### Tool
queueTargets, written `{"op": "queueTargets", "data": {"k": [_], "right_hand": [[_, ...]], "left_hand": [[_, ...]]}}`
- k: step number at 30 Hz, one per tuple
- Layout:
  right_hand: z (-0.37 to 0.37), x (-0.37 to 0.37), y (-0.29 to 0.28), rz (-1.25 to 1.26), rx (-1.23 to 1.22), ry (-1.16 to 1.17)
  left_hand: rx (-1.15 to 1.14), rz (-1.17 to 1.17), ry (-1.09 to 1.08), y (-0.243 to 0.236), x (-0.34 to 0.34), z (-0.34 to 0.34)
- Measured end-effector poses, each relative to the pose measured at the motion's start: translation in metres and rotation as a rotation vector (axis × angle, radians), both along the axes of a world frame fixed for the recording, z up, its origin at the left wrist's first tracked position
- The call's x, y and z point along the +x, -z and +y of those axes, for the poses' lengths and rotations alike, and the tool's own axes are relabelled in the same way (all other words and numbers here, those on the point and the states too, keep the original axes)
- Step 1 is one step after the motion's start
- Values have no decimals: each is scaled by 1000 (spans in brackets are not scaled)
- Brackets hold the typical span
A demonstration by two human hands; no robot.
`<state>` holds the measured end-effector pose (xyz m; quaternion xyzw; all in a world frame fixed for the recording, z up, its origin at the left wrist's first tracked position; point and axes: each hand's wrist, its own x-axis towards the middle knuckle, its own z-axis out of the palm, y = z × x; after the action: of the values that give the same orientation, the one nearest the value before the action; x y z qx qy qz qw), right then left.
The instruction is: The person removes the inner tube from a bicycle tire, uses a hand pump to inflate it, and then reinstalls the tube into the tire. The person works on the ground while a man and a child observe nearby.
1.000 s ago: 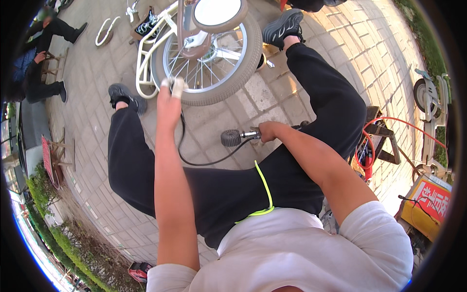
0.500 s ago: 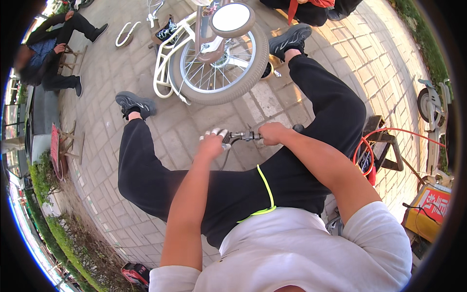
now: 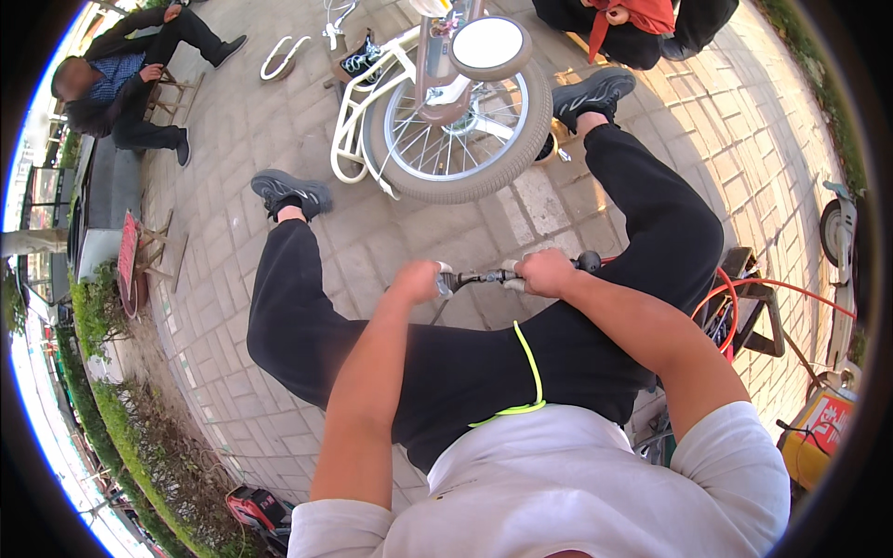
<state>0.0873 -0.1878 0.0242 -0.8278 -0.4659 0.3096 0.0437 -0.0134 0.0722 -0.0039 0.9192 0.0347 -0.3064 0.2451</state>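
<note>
A short dark bar (image 3: 484, 277) with shiny metal fittings lies crosswise above my lap; its exact kind is unclear. A thin dark cable hangs from it near its left end. My left hand (image 3: 419, 281) is closed round the left end, beside a ribbed grey part. My right hand (image 3: 547, 272) grips the right side, and a round black knob (image 3: 589, 261) sticks out past it. Whitish coverings show on the fingers of both hands. Just ahead, a cream bicycle frame (image 3: 352, 126) lies with its spoked wheel (image 3: 460, 139) and a small white-faced wheel (image 3: 490, 44).
A seated person (image 3: 112, 93) is at the far left, and another person in red (image 3: 642, 19) at the top right. To my right are a stool (image 3: 758, 312), an orange hose (image 3: 800, 290) and a yellow-red box (image 3: 823, 423). A red-black case (image 3: 259, 510) lies behind left.
My left hand has turned, its fingers now curled out of sight round the bar. The right hand has shifted slightly along it. The whole view has swung, moving the scene rightward.
</note>
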Motion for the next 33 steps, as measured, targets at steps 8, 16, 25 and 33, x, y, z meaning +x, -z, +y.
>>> {"op": "queueTargets", "data": {"k": [8, 16, 25, 33], "right_hand": [[-4, 4, 18, 38, -49, -83], [-3, 9, 35, 351, -26, 265], [-7, -6, -117, 863, 1460, 1079], [-182, -51, -197, 1000, 1783, 1138]], "left_hand": [[96, 34, -3, 27, -15, 43], [-184, -88, -105, -33, 15, 4], [-495, -459, -248, -209, 108, -129], [-610, -717, 355, -269, 124, -282]]}}
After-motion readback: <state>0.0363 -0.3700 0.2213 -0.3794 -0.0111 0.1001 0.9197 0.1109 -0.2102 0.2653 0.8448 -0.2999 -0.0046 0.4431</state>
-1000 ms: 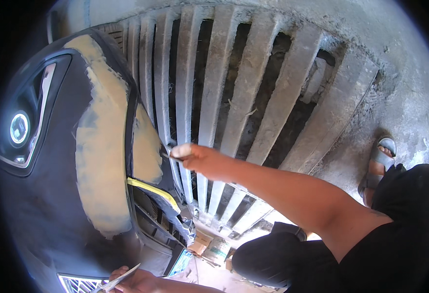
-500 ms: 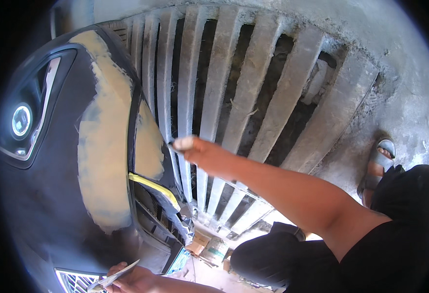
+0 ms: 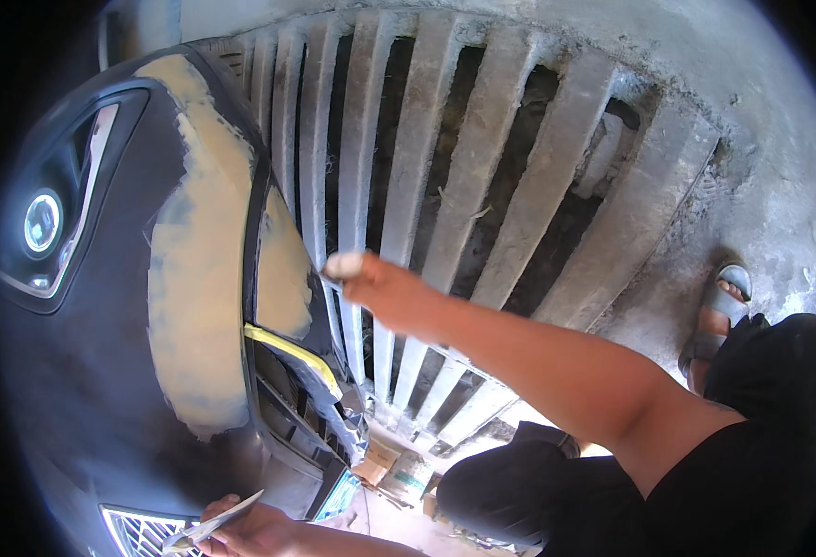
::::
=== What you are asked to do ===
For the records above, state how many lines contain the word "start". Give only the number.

=== Written response ===
2